Comparison of Face Recognition Rates of Different Algorithms under Different Authentication.
According to the analysis of the distribution matrix and sample set, it’s not difficult to obtain that as the number of training samples increases, the more features you can get. This indicates that the recognition rate increases, so the recognition rate increases. The following is the experiment about the influence of training sample number on recognition effect. In this experiment, k (k = 2, 3, ⋯, 8) face images are extracted from each sample to form a training sample set, and the remaining pictures are the set of test samples. The wavelet transform used in the experiment is sym4. The algorithm is simulated by using Matlab software. In the test, the average value of each set of data is chosen after 10 calculations. The broken line diagram is shown in Fig. 11.

Number of different training samples in the ORL database recognition rate.
It can be seen from the experimental results in Fig. 11 that the face recognition rate obtained by the three algorithms is increasing with the increase of training samples. Therefore, the number of samples will affect the recognition effect, and is positively correlated with the recognition effect. The test results of wavelet transform and CA-M2DPCA algorithm mentioned above mentioned above are obviously superior to the other two algorithms. When the number of samples is higher than 5, the recognition rate of wavelet transform and CA-M2DPCA algorithm is 0.955.
The research of face recognition has been successfully applied in many fields, especially in the field of intelligent image recognition and intelligent image analysis. Therefore, the application of face recognition to modern residential property not only can effectively save time and resources, but also make the district more secure. Therefore, in this paper, on the premise of fully understanding the development status and trend of face recognition, the application of PCA algorithm in face recognition technology was proposed. In this paper, the method and process of face recognition were analyzed. Combined with its characteristics, the basic theory of PCA algorithm was established. The formula was deduced. According to the principle, the face recognition technology based on principal component analysis was obtained.
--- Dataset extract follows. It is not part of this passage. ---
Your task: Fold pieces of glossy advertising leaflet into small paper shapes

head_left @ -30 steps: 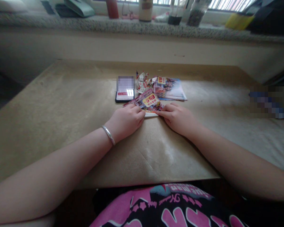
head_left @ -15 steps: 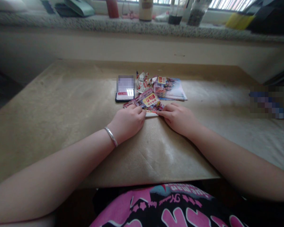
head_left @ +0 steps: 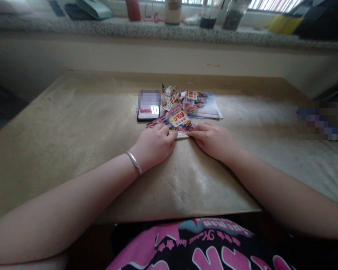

In order to further improve the accuracy rate, on the basis of extracting facial feature vector, the wavelet transform method was used to improve the accuracy of PCA algorithm. Finally, the ORL face database was used to verify the experiment. The results show that the face recognition technology using the above algorithm is more accurate than the original technology, and can meet the use of intelligent residential property system.